To do: Every line below that holds the word "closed" must be listed.

------ Given information ------

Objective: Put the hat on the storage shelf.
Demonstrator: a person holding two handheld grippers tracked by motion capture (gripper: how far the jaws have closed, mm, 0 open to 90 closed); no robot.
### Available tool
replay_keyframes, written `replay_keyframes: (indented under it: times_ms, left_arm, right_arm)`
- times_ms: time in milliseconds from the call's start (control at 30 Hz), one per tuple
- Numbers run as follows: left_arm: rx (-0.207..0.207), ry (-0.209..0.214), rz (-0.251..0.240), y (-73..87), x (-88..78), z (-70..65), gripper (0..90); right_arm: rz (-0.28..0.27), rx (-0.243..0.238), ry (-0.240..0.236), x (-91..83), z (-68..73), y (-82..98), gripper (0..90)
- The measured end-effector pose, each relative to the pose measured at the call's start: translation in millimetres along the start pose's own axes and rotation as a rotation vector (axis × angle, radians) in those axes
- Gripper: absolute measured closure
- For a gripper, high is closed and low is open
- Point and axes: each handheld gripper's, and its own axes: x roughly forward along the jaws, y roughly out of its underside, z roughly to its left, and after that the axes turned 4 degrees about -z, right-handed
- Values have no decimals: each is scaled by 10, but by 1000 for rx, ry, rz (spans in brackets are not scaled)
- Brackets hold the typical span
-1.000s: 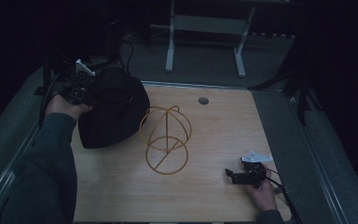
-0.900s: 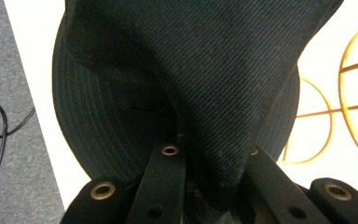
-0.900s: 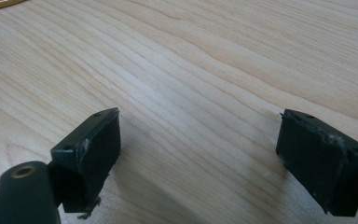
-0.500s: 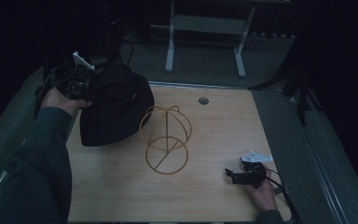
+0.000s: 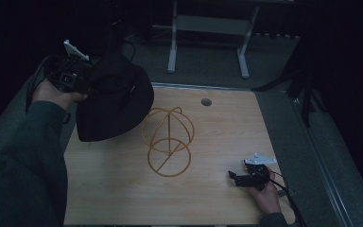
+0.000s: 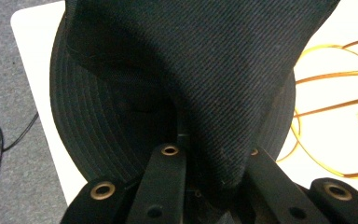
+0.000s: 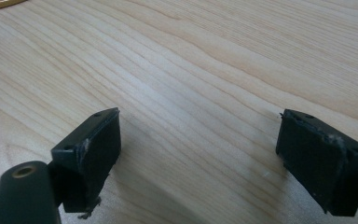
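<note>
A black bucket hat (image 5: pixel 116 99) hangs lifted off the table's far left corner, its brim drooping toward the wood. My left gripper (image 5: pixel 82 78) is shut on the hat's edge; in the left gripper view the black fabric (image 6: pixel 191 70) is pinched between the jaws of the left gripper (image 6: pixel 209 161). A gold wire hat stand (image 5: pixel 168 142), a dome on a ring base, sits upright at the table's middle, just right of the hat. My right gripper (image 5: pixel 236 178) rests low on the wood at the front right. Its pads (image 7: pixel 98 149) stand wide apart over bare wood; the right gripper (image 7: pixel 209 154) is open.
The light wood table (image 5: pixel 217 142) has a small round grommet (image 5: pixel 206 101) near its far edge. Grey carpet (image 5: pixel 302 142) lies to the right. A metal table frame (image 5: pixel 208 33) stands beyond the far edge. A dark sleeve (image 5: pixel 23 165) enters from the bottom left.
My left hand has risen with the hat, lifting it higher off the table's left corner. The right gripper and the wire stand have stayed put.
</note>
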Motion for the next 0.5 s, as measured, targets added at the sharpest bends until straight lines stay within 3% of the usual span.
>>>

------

Answer to this problem:
Demonstrator: a person holding two handheld grippers tracked by motion capture (gripper: how far the jaws have closed, mm, 0 open to 90 closed); no robot.
- For a gripper, high is closed and low is open

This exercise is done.